■ **WHAT YOU WILL DO**
Scan the listing below for "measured", then report every line that has it.

(DATA EXTRACT begins)

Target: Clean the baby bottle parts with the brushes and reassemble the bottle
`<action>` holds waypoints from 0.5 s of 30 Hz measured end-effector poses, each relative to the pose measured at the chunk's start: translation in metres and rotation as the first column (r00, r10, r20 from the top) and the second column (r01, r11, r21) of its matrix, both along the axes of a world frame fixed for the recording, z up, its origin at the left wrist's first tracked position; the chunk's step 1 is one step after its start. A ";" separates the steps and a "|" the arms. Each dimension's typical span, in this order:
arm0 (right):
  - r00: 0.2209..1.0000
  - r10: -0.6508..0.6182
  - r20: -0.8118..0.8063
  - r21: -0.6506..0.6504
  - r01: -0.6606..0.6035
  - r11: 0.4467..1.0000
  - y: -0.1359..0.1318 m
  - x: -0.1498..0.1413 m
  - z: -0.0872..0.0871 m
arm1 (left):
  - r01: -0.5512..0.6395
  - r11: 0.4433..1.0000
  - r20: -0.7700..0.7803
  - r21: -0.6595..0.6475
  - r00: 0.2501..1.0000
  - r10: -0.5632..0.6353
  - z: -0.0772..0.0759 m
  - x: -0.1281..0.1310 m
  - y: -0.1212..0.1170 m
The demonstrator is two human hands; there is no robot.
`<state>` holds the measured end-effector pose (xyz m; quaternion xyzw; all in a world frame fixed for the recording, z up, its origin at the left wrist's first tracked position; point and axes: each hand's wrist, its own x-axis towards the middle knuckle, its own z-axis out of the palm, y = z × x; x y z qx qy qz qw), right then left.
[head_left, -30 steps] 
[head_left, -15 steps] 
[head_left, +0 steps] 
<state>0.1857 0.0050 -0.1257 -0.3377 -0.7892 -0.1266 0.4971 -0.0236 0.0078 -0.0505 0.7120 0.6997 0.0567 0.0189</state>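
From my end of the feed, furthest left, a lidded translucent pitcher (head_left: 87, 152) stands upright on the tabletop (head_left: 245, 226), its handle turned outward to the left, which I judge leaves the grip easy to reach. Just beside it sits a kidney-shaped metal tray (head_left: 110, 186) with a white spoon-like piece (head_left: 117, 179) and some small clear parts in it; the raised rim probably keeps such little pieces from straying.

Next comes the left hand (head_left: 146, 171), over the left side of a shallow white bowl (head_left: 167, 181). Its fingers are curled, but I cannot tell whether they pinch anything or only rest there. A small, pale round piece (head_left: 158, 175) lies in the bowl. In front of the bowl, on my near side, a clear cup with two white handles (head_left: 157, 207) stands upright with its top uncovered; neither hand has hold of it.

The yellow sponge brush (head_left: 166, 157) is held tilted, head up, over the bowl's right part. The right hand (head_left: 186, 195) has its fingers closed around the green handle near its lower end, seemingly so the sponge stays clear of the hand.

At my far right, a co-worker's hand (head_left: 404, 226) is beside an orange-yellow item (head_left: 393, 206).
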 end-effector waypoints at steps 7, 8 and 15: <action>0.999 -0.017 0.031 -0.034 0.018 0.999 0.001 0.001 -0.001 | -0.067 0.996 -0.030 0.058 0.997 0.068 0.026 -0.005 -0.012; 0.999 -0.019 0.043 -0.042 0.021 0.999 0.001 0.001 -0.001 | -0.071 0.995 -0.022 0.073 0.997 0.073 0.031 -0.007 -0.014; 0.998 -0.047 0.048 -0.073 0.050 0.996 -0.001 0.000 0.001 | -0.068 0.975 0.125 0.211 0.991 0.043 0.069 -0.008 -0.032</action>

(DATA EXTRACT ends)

■ **TASK RESPONSE**
`<action>` holds waypoints from 0.5 s of 30 Hz measured end-effector poses, each relative to the pose measured at the chunk's start: translation in metres and rotation as the first column (r00, r10, r20 from the top) and the second column (r01, r11, r21) of its matrix, both along the axes of a world frame fixed for the recording, z up, its origin at the left wrist's first tracked position; the chunk's step 1 is one step after its start. A ";" separates the steps and a "|" the arms. Each dimension's typical span, in this order:
`<state>` holds the measured end-effector pose (xyz m; quaternion xyzw; all in a world frame fixed for the recording, z up, its origin at the left wrist's first tracked position; point and axes: each hand's wrist, its own x-axis towards the middle knuckle, its own z-axis out of the palm, y = z × x; x y z qx qy qz qw), right then left.

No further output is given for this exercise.